THE PROBLEM: Exactly the lines from the one containing "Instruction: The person" through the one containing "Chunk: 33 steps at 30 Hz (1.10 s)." in the listing below are to be copied, with the pictures left out.

'''

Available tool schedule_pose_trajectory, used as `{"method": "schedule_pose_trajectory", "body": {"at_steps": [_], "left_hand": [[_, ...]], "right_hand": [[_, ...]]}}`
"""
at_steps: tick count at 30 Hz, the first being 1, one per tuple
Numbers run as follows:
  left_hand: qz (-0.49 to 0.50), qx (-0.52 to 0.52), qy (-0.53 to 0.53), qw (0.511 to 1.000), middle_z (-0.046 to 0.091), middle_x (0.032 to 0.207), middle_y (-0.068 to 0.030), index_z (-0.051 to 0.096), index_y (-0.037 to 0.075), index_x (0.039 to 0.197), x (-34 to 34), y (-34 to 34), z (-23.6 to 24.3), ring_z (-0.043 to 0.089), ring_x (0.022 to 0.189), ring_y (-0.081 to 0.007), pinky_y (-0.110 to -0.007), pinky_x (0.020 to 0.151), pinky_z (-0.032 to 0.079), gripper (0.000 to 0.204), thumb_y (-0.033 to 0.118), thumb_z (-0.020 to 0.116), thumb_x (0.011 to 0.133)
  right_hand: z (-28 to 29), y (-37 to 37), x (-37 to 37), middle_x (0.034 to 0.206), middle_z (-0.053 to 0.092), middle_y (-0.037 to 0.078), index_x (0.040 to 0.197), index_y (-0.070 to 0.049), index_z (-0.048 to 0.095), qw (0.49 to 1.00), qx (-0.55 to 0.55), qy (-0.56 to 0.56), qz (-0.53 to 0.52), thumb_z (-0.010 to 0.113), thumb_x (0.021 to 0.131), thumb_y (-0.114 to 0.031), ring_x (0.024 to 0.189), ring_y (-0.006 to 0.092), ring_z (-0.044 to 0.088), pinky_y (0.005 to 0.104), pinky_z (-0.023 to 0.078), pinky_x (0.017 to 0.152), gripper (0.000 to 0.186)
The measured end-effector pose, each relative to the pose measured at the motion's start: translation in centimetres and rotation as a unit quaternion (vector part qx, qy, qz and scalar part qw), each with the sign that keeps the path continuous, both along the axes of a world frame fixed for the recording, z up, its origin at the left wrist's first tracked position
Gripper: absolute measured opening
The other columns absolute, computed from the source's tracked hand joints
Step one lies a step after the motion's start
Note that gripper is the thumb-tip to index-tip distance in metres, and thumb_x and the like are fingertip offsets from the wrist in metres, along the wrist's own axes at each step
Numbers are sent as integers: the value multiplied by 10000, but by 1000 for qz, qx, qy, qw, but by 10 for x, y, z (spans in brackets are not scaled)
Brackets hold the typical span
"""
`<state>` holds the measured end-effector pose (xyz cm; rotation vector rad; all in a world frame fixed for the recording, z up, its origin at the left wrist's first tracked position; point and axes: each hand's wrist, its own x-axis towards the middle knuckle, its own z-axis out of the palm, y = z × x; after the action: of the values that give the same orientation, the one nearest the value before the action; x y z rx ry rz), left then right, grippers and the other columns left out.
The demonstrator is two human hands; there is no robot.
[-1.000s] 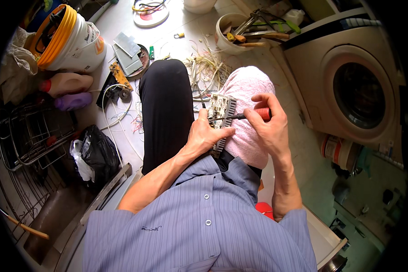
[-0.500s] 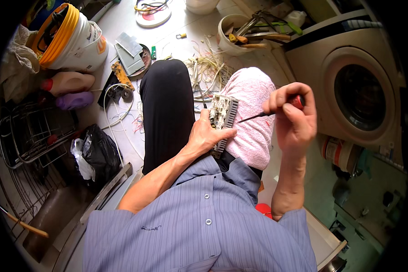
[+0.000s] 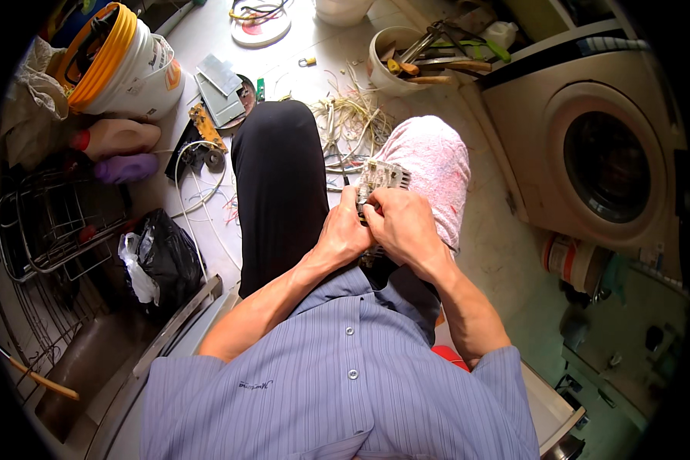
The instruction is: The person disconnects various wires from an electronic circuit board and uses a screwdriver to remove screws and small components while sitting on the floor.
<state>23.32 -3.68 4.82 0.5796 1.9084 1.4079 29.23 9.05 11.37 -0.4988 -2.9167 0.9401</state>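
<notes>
Between my thighs, against the towel-covered right knee, is an electrical terminal block (image 3: 385, 175), cream with a slotted grey edge. My left hand (image 3: 343, 234) is closed around its near left side. Bent over the same block, my right hand (image 3: 403, 222) has its fingers pinched together close to my left fingertips. Whatever the right fingers hold is hidden, and no screwdriver shows now. The pink towel (image 3: 431, 153) lies over the right knee, just beyond the right hand.
A heap of stripped wires (image 3: 353, 115) lies on the floor past my knees. Farther off stands a white tool bucket (image 3: 387, 77). To the left are a white bucket with an orange rim (image 3: 142, 77) and a black plastic bag (image 3: 170, 257). A washing machine (image 3: 529, 107) stands at right.
My right hand, which held a red-handled screwdriver out to the right, has come left and down onto the block. The screwdriver is no longer visible. My left hand keeps its hold.
</notes>
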Motion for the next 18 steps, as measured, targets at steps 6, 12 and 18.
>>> {"method": "schedule_pose_trajectory", "body": {"at_steps": [6,12,18], "left_hand": [[-2,15,3,1000,687,927,-322,410,-42,1223,2,-2,2,700,900,-481,-495,737,553,619,253,784,827],[-15,10,-20,1000,704,944,-289,415,-27,1248,1,-3,10,713,916,-453,-473,750,564,652,261,803,810],[-16,18,-15,1000,708,965,-287,416,-12,1270,2,-4,6,711,939,-455,-478,768,566,672,244,810,790]], "right_hand": [[0,3,0,763,678,224,795,-9,685,997,-53,-39,-28,695,835,-183,738,418,680,499,544,689,179],[-1,12,2,736,686,200,868,5,718,990,-113,-74,-46,692,830,-145,664,304,703,388,546,644,157],[5,5,1,716,664,214,848,20,705,988,-107,-83,-80,674,815,-141,645,294,687,387,529,627,168]]}}
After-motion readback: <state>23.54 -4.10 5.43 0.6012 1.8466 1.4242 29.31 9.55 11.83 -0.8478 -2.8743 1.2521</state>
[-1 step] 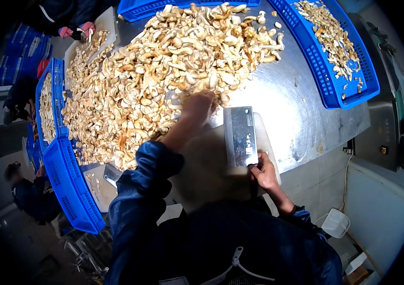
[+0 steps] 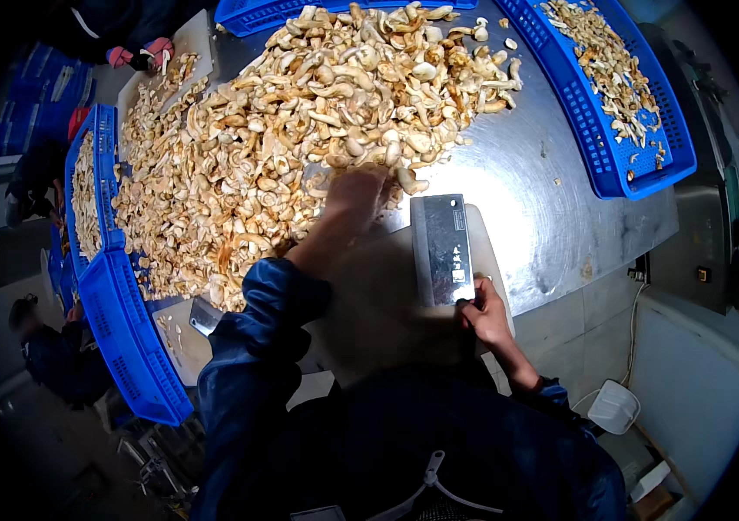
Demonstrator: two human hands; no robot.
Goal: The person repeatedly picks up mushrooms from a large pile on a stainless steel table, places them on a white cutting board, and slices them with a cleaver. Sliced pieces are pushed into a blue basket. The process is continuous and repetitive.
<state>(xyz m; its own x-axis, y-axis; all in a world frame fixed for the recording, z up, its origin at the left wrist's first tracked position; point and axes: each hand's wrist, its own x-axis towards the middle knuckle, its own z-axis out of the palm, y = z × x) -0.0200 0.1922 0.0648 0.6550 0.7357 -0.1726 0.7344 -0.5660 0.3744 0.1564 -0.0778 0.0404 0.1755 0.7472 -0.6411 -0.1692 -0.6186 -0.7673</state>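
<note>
Mushrooms (image 2: pixel 317 130) lie in a broad heap on the metal table (image 2: pixel 560 234), ahead of us and spreading off to our left, and our left hand (image 2: pixel 361 193) is much the nearer one — it sits right at the heap's near edge. Our right hand (image 2: pixel 486 314) is closer to our body and further right, well apart from the heap, its fingers closed around the handle end of a cleaver (image 2: pixel 440 247). The blade's long axis points away from us, leaning slightly left, so its far end comes near the heap; its broad face is turned up over the pale cutting board (image 2: pixel 484 252). One loose mushroom (image 2: pixel 411 181) lies just right of our left hand, a little beyond the blade's far end.

We cannot tell whether our left fingers grip a piece or only rest among the mushrooms — the back of the hand covers them. The cleaver's handle is mostly hidden in our right hand, and we cannot make out whether the blade touches the board. Our left sleeve (image 2: pixel 256 321) partly hides a second blade (image 2: pixel 204 317), and the board's near end is lost in shadow against our dark clothing.
</note>
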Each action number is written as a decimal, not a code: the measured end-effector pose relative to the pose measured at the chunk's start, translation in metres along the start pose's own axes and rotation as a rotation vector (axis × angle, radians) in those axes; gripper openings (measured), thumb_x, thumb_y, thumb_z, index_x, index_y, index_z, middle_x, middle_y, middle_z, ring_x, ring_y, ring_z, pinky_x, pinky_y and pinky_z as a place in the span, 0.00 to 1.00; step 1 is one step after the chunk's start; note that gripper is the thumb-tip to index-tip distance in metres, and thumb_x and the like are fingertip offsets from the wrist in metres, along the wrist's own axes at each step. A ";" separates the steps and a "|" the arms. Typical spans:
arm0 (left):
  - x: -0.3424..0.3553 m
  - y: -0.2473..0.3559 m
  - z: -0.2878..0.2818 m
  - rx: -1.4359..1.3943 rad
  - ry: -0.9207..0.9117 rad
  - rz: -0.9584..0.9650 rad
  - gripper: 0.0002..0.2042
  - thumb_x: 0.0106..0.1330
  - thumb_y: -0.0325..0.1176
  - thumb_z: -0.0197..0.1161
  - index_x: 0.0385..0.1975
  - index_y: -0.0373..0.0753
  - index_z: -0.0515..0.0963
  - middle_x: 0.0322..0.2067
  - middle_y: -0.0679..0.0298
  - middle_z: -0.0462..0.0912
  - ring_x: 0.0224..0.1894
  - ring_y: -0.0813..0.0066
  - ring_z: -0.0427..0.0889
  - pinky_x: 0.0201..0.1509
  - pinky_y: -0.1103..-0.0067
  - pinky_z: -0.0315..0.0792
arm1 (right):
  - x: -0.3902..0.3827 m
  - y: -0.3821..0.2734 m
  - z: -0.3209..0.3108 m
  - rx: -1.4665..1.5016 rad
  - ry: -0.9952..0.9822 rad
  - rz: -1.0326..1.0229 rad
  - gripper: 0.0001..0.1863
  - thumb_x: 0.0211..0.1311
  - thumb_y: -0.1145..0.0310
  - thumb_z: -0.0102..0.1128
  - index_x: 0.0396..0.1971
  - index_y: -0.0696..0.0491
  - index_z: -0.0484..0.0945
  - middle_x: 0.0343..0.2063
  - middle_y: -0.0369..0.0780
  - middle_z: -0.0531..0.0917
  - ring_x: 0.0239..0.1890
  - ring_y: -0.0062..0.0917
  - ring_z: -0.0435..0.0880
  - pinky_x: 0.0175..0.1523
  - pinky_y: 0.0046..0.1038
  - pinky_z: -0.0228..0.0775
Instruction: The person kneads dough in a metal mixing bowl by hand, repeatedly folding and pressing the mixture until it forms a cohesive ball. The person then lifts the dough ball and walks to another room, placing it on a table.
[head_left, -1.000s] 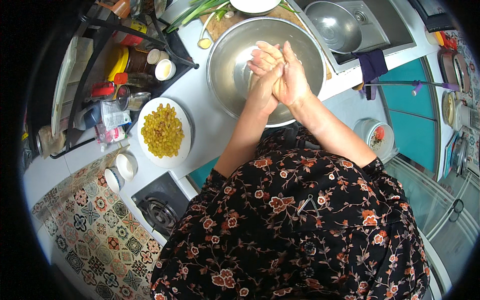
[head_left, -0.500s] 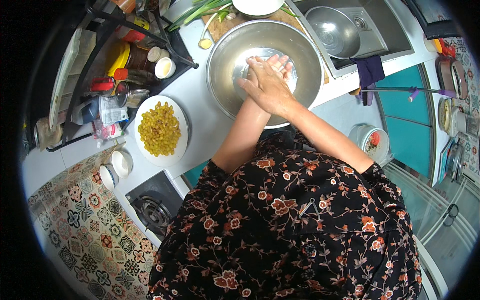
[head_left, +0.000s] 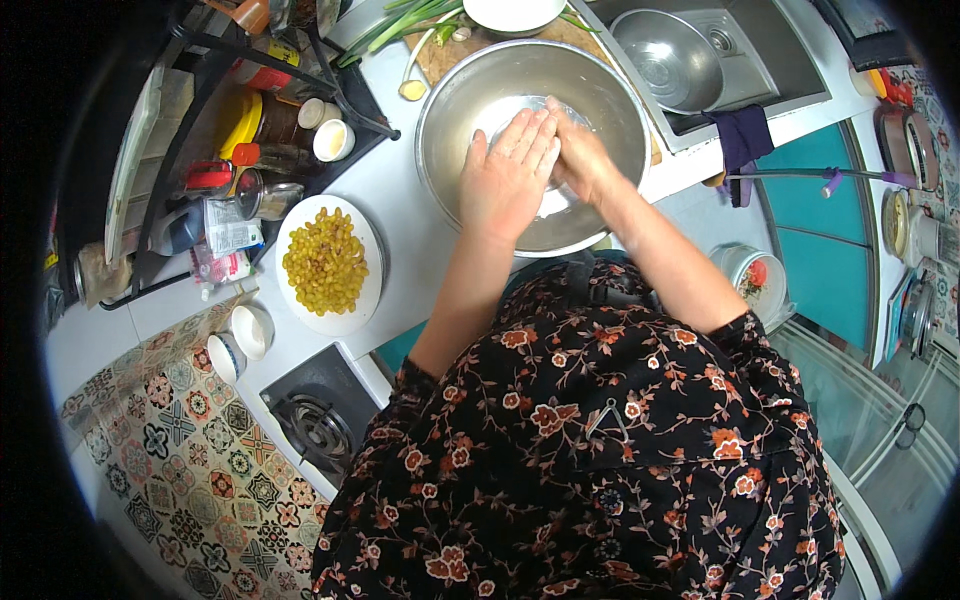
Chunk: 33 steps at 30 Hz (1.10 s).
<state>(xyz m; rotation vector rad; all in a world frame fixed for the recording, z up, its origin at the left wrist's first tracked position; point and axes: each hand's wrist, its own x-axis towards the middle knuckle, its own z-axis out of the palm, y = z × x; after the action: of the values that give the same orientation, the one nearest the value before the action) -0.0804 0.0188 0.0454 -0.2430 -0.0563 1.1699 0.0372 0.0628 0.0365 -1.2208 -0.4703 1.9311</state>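
Both my hands are over a large steel bowl (head_left: 445,150) on the counter, pressed against each other. My left hand (head_left: 508,178) has its back up, with its fingers stretched out and the thumb apart. My right hand (head_left: 583,155) is tilted on edge, touching the left fingers along its palm side. Its fingers look straight but are partly hidden, and nothing shows in either hand. Pale, shiny matter lies in the bottom of the bowl; I cannot tell what it is.
A white plate (head_left: 372,262) of small yellow oval fruit (head_left: 325,262) stands left of the bowl. Behind it are a cutting board (head_left: 430,65), spring onions (head_left: 400,25) and a white bowl (head_left: 515,12). A sink holding a steel basin (head_left: 668,60) is at right; a gas burner (head_left: 318,425) sits lower left.
My right hand has slid off the back of my left hand toward the right. The left hand has come out from underneath and moved left, its back now in view.
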 end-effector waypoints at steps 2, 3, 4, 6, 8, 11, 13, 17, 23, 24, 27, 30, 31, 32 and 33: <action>0.012 -0.001 -0.013 0.005 0.010 0.060 0.35 0.67 0.54 0.40 0.63 0.30 0.48 0.64 0.50 0.50 0.66 0.60 0.51 0.69 0.67 0.45 | -0.024 0.002 0.018 0.355 -0.049 -0.027 0.19 0.69 0.59 0.40 0.48 0.59 0.67 0.48 0.43 0.73 0.48 0.24 0.73 0.52 0.26 0.68; 0.017 -0.012 -0.008 0.111 0.073 0.141 0.36 0.66 0.55 0.40 0.63 0.30 0.47 0.64 0.50 0.50 0.66 0.60 0.50 0.69 0.66 0.44 | -0.025 0.004 0.016 0.393 -0.028 -0.097 0.19 0.69 0.60 0.41 0.49 0.59 0.66 0.49 0.43 0.72 0.49 0.24 0.72 0.52 0.26 0.67; 0.021 -0.019 -0.003 0.220 0.137 0.221 0.37 0.65 0.56 0.41 0.63 0.31 0.47 0.64 0.50 0.50 0.66 0.59 0.49 0.69 0.66 0.44 | -0.023 0.008 0.014 0.433 -0.008 -0.166 0.18 0.69 0.61 0.41 0.50 0.58 0.65 0.50 0.43 0.71 0.50 0.24 0.71 0.53 0.25 0.66; 0.023 -0.021 -0.001 0.353 0.075 0.238 0.39 0.63 0.58 0.42 0.64 0.33 0.44 0.65 0.49 0.46 0.67 0.55 0.44 0.69 0.65 0.40 | -0.019 0.020 0.007 0.287 -0.063 -0.170 0.21 0.68 0.62 0.42 0.55 0.59 0.60 0.53 0.44 0.68 0.54 0.24 0.68 0.56 0.25 0.63; 0.028 -0.017 -0.004 0.396 0.030 0.278 0.39 0.63 0.59 0.42 0.65 0.34 0.44 0.65 0.48 0.44 0.68 0.54 0.42 0.69 0.64 0.38 | -0.025 0.028 0.012 0.219 0.000 -0.198 0.23 0.69 0.62 0.41 0.59 0.58 0.57 0.53 0.43 0.68 0.55 0.26 0.68 0.58 0.27 0.63; 0.032 -0.020 0.005 0.502 0.019 0.346 0.39 0.63 0.61 0.40 0.65 0.34 0.44 0.65 0.48 0.42 0.68 0.55 0.41 0.69 0.64 0.36 | -0.027 0.028 0.013 0.131 0.043 -0.212 0.22 0.69 0.61 0.40 0.56 0.60 0.60 0.52 0.44 0.70 0.53 0.25 0.70 0.57 0.26 0.62; 0.031 -0.026 0.009 0.708 0.056 0.407 0.39 0.63 0.62 0.37 0.64 0.34 0.45 0.65 0.48 0.43 0.68 0.57 0.41 0.69 0.65 0.36 | -0.026 0.029 0.015 0.059 0.065 -0.222 0.21 0.70 0.60 0.38 0.51 0.61 0.67 0.47 0.44 0.75 0.48 0.25 0.73 0.54 0.25 0.64; 0.026 -0.041 0.012 0.987 0.072 0.474 0.40 0.64 0.63 0.34 0.64 0.32 0.47 0.65 0.48 0.45 0.68 0.58 0.42 0.69 0.67 0.35 | -0.036 0.007 0.021 -0.098 0.170 -0.033 0.21 0.69 0.61 0.39 0.51 0.62 0.68 0.46 0.46 0.75 0.45 0.27 0.74 0.48 0.27 0.67; 0.021 -0.050 0.011 0.980 0.052 0.383 0.40 0.65 0.62 0.32 0.63 0.30 0.48 0.64 0.46 0.47 0.68 0.58 0.42 0.69 0.68 0.35 | -0.021 0.005 0.013 0.046 0.143 0.080 0.21 0.67 0.63 0.41 0.53 0.60 0.66 0.46 0.45 0.75 0.45 0.27 0.75 0.47 0.25 0.68; 0.020 -0.050 0.011 0.974 0.067 0.382 0.39 0.65 0.62 0.32 0.63 0.31 0.48 0.64 0.46 0.46 0.68 0.58 0.42 0.69 0.68 0.35 | -0.019 0.004 0.011 0.080 0.151 0.104 0.20 0.67 0.63 0.41 0.54 0.60 0.66 0.46 0.45 0.75 0.45 0.27 0.75 0.47 0.25 0.68; 0.019 -0.045 0.014 0.901 0.105 0.405 0.39 0.65 0.62 0.32 0.64 0.33 0.48 0.65 0.48 0.45 0.68 0.58 0.43 0.69 0.67 0.35 | -0.017 0.009 0.015 0.145 0.193 0.109 0.21 0.68 0.61 0.40 0.54 0.59 0.67 0.44 0.45 0.76 0.44 0.26 0.75 0.44 0.25 0.69; 0.028 -0.036 0.019 0.846 0.116 0.470 0.38 0.64 0.62 0.33 0.64 0.35 0.47 0.65 0.49 0.44 0.68 0.57 0.43 0.69 0.66 0.36 | -0.001 0.032 0.003 0.057 0.056 -0.103 0.18 0.68 0.62 0.41 0.49 0.59 0.70 0.41 0.44 0.77 0.42 0.23 0.75 0.42 0.25 0.69; 0.030 -0.031 0.017 0.902 0.121 0.498 0.38 0.64 0.62 0.33 0.64 0.36 0.47 0.66 0.50 0.43 0.68 0.57 0.43 0.69 0.65 0.36 | -0.003 0.031 0.011 0.074 0.065 -0.165 0.17 0.67 0.62 0.43 0.46 0.59 0.71 0.39 0.43 0.77 0.39 0.23 0.75 0.40 0.24 0.69; 0.033 -0.028 0.017 0.955 0.123 0.525 0.38 0.64 0.62 0.33 0.64 0.36 0.47 0.66 0.50 0.43 0.68 0.57 0.42 0.69 0.65 0.36 | -0.011 0.030 0.020 0.089 0.076 -0.231 0.16 0.66 0.63 0.45 0.44 0.59 0.72 0.38 0.41 0.78 0.36 0.22 0.75 0.39 0.24 0.69; 0.033 -0.028 0.015 1.072 0.103 0.525 0.38 0.64 0.63 0.34 0.64 0.36 0.47 0.66 0.51 0.43 0.68 0.57 0.42 0.69 0.65 0.36 | -0.013 0.027 0.025 0.106 0.087 -0.296 0.14 0.65 0.63 0.47 0.41 0.59 0.73 0.36 0.40 0.78 0.33 0.21 0.75 0.37 0.23 0.69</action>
<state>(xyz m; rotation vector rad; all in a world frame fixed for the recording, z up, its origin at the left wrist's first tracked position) -0.0446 0.0412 0.0635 0.6689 0.7507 1.5426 0.0065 0.0380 0.0383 -1.0952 -0.4691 1.6251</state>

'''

WRITTEN REPLY:
Instruction: The person kneads dough in a metal mixing bowl by hand, repeatedly folding and pressing the mixture until it forms a cohesive ball. The person then lifts the dough ball and walks to another room, placing it on a table.
[head_left, -1.000s] 
[head_left, -0.500s] 
[head_left, +0.000s] 
Chunk: 33 steps at 30 Hz (1.10 s).

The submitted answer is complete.